How to turn up the heat
In our busy lives, it can be difficult to find time for intimacy. For many, it can be defeating to get into a sexy mood let alone have a full-on sex session. And yet, for most people, expressing ourselves sexually is a vital part of being human. It is a playful way of interacting and learning about ourselves and our partners. Increasing your sexual energy does not have to involve sex, intercourse or orgasms.
Simmering is an interaction where you feel excited with your partner for a few minutes. The intention is simply to be aroused with your partner because it feels good.
Teens show us how to enjoy the intoxication of arousal.
We can learn a lot about simmering from teens. During a school day, a teen couple meet between classes at ‘their spot.’ They smile at one another, play with each other’s hair, kiss a bit and enjoy a long hug before the bell rings, and they run off to their next class. Other times, you see them sitting on each other’s laps or fondling each other’s hands. Can you remember that ‘buzzed’ feeling? That’s the intoxication of arousal!
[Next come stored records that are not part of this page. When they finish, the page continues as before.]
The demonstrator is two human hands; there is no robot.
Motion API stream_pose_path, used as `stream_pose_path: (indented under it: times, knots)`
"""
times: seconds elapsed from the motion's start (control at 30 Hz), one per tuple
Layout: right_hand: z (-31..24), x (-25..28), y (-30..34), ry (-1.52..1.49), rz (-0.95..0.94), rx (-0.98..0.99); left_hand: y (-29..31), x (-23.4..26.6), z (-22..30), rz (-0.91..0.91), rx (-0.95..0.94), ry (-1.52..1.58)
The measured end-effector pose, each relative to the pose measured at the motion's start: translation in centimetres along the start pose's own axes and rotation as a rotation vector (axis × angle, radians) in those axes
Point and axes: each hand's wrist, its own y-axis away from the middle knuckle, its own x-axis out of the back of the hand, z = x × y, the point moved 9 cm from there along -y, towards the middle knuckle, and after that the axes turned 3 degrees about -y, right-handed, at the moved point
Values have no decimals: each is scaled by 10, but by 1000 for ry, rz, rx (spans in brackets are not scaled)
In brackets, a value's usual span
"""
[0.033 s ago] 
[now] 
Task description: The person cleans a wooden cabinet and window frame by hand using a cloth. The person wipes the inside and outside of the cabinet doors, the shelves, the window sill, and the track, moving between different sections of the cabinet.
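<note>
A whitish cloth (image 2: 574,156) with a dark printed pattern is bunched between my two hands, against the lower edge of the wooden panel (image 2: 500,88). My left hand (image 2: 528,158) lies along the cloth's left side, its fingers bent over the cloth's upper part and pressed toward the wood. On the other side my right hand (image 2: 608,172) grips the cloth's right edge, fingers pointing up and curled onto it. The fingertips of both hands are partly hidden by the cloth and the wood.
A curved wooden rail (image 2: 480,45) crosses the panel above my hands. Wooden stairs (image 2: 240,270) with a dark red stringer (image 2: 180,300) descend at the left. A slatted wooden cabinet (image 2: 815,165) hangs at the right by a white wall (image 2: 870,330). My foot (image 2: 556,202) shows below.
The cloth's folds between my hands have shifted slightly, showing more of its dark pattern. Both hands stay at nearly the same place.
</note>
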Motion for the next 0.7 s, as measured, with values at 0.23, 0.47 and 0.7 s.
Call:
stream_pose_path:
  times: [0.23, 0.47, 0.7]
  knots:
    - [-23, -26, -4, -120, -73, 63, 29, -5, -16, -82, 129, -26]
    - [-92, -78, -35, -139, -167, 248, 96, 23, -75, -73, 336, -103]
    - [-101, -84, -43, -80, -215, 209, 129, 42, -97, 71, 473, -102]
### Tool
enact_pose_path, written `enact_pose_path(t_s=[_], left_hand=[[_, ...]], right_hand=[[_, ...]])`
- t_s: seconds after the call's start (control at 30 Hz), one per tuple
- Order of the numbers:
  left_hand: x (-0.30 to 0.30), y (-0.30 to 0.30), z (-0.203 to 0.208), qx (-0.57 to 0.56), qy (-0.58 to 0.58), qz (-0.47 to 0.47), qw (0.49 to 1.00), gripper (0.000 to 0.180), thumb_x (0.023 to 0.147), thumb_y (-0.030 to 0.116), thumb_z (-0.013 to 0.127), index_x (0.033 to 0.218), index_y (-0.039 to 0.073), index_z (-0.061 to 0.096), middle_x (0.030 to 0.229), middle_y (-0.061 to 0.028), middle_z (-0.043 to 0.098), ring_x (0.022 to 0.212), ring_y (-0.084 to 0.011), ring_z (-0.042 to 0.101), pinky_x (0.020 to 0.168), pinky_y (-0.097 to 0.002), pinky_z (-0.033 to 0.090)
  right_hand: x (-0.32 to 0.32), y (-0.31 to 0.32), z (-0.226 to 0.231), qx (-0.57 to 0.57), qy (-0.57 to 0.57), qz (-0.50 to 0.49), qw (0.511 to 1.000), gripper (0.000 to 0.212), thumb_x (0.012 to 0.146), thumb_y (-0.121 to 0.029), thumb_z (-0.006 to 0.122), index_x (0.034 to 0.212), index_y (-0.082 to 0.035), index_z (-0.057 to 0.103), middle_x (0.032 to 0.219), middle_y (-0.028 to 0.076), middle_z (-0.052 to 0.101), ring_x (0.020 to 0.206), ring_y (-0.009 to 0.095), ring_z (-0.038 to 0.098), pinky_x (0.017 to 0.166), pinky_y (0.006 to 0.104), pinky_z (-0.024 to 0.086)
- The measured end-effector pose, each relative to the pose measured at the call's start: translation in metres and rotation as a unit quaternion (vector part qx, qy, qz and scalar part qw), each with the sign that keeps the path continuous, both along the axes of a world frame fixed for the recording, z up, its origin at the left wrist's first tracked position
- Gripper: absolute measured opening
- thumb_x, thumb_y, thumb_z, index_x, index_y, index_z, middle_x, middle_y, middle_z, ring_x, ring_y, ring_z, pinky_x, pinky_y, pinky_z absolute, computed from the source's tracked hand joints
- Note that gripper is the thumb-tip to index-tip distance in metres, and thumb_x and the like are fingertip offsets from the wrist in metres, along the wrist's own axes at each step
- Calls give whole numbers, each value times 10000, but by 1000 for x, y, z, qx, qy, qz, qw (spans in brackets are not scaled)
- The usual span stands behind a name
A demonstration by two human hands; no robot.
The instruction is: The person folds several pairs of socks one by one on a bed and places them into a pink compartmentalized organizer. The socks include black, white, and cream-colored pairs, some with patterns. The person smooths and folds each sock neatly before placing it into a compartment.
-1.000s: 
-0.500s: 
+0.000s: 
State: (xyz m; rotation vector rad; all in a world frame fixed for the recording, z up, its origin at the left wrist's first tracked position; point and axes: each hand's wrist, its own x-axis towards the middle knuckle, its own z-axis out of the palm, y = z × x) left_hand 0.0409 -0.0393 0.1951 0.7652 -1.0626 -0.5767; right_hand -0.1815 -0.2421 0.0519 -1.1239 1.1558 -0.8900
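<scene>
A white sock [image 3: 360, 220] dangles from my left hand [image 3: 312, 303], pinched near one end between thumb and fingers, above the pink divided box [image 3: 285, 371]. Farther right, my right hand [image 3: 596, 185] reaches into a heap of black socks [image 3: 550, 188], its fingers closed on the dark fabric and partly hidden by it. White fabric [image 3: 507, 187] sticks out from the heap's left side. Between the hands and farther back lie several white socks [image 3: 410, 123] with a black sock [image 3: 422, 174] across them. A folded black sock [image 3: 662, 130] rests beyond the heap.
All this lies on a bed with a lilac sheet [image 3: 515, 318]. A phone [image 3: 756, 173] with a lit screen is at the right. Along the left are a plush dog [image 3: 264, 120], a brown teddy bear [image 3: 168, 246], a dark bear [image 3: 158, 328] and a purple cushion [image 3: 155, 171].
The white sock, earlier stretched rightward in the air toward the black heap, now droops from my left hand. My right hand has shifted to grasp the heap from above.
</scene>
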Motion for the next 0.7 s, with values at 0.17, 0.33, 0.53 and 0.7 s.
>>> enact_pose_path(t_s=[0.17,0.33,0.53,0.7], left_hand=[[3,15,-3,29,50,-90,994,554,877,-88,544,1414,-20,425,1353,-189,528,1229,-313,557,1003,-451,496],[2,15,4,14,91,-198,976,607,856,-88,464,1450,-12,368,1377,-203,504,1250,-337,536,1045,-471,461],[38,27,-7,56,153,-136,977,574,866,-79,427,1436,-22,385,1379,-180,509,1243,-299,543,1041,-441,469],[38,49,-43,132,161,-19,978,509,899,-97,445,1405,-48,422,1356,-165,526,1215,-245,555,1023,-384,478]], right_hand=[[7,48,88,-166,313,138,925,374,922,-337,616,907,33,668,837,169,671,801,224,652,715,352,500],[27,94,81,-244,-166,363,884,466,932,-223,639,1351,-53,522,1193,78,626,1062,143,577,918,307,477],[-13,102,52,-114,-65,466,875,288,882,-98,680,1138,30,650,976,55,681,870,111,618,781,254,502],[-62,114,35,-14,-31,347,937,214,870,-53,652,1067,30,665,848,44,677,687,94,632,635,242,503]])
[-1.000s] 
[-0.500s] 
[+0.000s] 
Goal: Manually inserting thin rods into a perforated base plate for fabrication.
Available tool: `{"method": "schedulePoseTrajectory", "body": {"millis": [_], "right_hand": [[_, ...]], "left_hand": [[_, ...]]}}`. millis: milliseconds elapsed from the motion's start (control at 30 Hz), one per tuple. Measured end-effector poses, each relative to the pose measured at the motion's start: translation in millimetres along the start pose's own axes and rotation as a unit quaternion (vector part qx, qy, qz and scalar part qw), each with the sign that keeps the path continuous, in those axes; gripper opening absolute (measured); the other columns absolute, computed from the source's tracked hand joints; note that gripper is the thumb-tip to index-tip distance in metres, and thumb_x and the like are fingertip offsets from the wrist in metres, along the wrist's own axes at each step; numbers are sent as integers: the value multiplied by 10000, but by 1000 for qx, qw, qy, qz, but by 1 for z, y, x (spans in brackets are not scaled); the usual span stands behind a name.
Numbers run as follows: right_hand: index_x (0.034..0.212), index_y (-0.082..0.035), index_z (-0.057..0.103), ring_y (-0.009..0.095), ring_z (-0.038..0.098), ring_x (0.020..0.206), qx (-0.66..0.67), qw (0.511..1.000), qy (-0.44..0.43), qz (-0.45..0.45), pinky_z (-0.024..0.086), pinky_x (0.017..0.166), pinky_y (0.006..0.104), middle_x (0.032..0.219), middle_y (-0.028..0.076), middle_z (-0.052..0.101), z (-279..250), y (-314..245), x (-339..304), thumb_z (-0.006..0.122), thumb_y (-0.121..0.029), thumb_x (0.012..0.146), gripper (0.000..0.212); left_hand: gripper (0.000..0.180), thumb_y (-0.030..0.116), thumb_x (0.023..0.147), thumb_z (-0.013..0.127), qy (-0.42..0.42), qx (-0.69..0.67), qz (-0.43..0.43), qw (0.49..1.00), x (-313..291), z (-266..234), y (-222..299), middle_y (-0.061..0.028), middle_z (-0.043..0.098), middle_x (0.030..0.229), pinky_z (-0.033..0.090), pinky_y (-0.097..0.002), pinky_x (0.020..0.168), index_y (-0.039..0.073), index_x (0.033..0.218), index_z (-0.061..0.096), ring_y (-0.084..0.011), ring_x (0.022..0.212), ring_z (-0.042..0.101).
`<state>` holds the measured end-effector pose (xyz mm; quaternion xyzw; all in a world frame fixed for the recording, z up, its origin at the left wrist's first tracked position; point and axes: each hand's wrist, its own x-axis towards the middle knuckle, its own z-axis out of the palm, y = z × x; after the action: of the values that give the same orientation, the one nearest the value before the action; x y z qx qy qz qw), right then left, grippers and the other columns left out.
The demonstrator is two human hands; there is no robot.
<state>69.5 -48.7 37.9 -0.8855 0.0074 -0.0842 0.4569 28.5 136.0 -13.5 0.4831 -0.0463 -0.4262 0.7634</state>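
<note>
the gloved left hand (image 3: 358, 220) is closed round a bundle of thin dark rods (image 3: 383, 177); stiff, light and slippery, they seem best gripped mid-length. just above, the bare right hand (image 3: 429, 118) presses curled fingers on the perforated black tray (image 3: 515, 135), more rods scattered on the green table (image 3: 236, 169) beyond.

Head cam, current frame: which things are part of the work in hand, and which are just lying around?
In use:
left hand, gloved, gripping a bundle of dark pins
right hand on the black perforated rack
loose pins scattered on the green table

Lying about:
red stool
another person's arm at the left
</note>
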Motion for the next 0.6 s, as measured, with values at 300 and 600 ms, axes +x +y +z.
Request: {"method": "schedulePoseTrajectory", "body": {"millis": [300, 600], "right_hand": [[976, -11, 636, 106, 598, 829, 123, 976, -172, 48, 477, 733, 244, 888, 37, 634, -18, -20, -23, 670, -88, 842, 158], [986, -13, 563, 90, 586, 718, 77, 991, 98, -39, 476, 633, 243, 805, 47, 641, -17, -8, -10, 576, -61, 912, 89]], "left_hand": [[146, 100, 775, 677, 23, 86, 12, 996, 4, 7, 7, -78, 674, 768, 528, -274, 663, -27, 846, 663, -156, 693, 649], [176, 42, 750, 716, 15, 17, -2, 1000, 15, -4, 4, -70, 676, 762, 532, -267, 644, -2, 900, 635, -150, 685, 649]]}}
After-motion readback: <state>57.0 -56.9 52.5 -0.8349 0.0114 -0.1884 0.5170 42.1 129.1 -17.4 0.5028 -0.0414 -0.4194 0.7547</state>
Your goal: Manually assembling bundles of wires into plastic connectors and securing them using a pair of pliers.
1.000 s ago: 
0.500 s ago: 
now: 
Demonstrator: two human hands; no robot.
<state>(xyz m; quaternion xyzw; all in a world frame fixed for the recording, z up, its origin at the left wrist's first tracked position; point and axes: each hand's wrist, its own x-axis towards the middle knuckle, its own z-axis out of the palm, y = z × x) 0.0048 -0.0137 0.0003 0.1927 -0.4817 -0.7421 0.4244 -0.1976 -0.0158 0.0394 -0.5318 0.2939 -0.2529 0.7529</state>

The more often we simmer, preferably daily, the easier it is to turn the heat up to a sexual experience when the timing is right, and you both would like to do more.
Will simmering send my partner the wrong message?
Some partners are less likely to simmer because they feel as though they will be ‘leading their partner on’ or arousing them to frustration. This is often true for women who feel responsible for their partner’s erection or arousal. If this resonates for you, talk it over. Typically, partners welcome the contact even when their body is aroused, and sex is not going to happen. And it’s okay if you experience a little frustration, which is part of anticipation and passion. If a partner does not welcome touch unless there is an orgasm attached, it would be important to talk about the impact of this requirement on your sex life. Generally, it is not helpful for conditions to be placed on erotic play.
Simmering takes just a few moments.
Simmering can occur any time during the day. A natural time to simmer is when you are greeting or saying goodbye to one another. Other times can be when you are engaged in an activity together, like cooking, or have idle time. The key is to give your partner undivided attention. If you are playing with your partner’s hair while engrossed in a tv show, that’s not simmering.
It invites you to enjoy your partner with all of your senses.
Elevate your touch beyond cuddling. Think about exploring your bodies with your senses. It doesn’t necessarily need to be explicitly sexual (genital touch). It can be PG-rated fun that leads to erotic play later. For example, breathing in the smell of your partner, focusing on the warmth of their skin or curves of their body, the color of their eyes as you gaze, the sound of their breath or the salty taste of their skin as you kiss.
Share your erotic thoughts, with consent.
While touch is the primary focus of simmering, there is something to be said for having erotic thoughts about your partner and letting them know. This can be particularly effective when you are apart during your day. Thinking about a sexual experience the two of you have had in the past, what about your partner turns you on or dreaming about what you would like to do to/with them sexually can be great ways of simmering from afar. The more detail the better. Be sure to talk about simmering in this way to ensure consent.
Establish some shared understandings.
There are some understandings to establish before simmering. Can the two of you agree that simmering is not foreplay and is not intended to lead to sex? Can each of you commit to initiating simmering once a day, for 2-5 minutes? (That means simmering two times/day) Can you agree to simmering for 2 weeks with an open mind? And agree to talk about the experience with one another a couple times a week? (What do you like? How has it been to initiate simmering? What impact has simmering had on your erotic connection?) These agreements can help build a solid foundation for a new practice.
Turning up the heat on your intimate life goes beyond sexual experiences. Daily simmering is also a way to cultivate arousal and can impact your sex life in a positive way. Try this new recipe and savor the results!